Problem statement: With pictures excluded, copy word for word the lines in the data below from the line containing "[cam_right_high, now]" through the line containing "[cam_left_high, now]".

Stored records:

⟨

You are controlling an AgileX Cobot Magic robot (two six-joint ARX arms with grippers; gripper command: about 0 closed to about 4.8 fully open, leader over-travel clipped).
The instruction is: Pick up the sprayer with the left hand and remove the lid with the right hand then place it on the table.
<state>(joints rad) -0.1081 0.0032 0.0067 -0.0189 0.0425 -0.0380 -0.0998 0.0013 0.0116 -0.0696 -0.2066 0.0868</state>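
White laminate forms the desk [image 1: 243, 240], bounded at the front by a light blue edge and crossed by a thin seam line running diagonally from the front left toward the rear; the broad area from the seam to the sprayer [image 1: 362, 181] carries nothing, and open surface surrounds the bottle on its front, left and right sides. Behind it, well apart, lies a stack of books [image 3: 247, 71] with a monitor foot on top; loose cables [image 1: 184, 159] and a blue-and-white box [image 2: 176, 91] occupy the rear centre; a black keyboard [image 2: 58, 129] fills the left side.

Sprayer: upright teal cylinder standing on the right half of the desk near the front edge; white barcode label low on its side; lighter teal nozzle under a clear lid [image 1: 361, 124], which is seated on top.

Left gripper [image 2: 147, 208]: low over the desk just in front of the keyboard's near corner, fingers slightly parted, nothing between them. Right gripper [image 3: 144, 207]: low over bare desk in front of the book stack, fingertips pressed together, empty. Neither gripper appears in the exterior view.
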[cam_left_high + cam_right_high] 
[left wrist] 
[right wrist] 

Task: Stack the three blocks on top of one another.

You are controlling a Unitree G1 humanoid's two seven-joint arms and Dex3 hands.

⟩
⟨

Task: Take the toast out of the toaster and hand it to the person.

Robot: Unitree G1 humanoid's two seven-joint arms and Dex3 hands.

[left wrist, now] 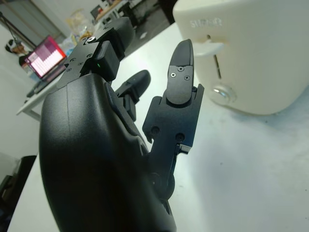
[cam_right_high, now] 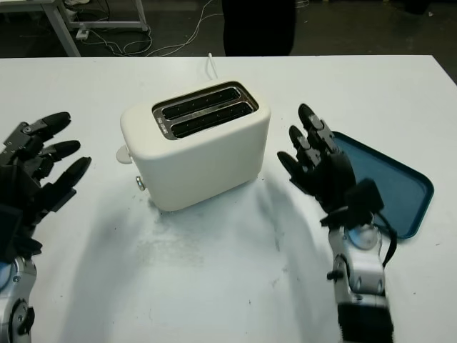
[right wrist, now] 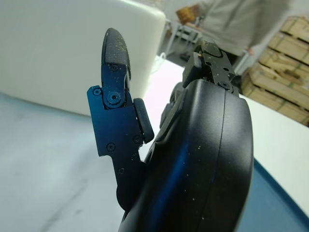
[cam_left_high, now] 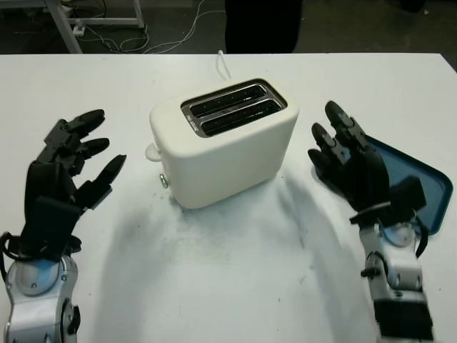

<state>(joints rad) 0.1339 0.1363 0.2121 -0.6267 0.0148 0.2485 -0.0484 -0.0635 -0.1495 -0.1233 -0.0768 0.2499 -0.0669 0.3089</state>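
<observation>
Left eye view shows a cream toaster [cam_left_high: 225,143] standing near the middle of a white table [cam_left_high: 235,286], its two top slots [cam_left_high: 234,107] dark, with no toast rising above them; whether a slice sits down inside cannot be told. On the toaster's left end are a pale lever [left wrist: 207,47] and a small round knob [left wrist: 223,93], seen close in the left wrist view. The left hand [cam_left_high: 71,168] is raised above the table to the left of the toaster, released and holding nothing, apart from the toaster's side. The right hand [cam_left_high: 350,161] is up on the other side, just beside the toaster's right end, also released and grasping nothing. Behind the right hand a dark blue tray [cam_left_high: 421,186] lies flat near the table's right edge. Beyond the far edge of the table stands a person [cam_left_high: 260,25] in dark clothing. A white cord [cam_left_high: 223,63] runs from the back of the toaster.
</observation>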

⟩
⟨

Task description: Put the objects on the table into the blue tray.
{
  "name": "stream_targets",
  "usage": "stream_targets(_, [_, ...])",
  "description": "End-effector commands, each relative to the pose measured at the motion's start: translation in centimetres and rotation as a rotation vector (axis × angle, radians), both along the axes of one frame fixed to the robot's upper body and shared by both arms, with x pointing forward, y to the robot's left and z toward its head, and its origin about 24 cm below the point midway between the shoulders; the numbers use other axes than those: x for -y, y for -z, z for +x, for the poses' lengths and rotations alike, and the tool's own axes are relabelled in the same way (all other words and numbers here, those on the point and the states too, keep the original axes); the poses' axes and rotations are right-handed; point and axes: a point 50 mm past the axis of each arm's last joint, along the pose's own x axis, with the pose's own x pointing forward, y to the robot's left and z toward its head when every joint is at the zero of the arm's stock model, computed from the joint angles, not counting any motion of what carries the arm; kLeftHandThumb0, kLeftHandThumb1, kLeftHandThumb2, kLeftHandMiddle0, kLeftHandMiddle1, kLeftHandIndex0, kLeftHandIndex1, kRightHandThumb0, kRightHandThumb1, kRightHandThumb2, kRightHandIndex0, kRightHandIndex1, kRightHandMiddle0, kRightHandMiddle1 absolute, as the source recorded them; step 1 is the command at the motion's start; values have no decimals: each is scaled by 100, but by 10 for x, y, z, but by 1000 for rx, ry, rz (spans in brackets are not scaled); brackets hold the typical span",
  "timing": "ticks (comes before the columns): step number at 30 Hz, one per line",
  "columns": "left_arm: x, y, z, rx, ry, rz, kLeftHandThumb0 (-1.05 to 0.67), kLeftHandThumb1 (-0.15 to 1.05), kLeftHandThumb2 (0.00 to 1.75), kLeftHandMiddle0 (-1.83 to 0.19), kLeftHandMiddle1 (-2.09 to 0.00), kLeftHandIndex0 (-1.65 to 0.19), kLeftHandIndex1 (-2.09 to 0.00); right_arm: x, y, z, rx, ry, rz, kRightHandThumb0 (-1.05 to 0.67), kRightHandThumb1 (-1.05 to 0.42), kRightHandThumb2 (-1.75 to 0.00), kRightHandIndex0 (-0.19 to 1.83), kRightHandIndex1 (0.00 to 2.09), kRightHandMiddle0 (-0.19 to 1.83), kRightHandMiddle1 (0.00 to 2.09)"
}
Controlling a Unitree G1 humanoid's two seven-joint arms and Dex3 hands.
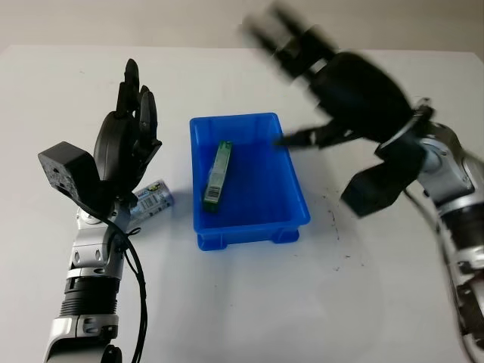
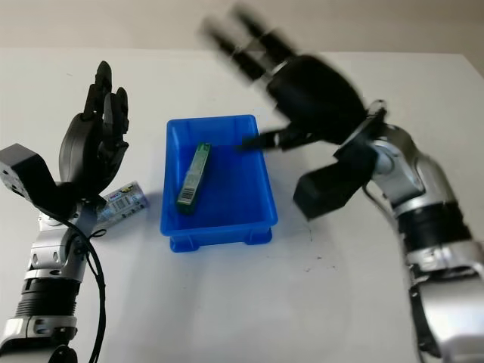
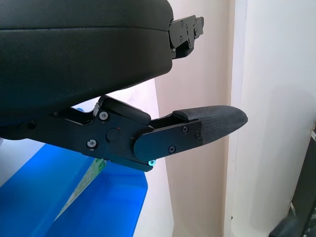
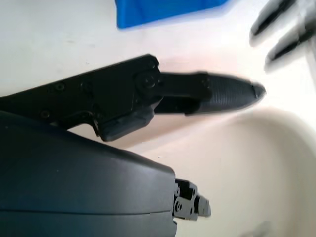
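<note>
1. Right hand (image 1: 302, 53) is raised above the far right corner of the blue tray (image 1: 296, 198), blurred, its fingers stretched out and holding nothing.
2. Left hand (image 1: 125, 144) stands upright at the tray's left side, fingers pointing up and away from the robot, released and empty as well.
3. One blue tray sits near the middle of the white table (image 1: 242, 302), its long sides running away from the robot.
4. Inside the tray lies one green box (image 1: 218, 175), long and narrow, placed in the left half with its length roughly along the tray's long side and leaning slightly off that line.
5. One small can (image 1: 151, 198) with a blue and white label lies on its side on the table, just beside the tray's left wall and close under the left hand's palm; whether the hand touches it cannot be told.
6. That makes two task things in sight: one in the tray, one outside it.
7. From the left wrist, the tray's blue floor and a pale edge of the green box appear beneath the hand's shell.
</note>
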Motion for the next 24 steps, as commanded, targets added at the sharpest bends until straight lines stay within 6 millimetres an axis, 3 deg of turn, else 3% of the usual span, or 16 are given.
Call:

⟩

Task output:
[cam_right_high, now] 
[right wrist, now] 
[cam_left_high, now] 

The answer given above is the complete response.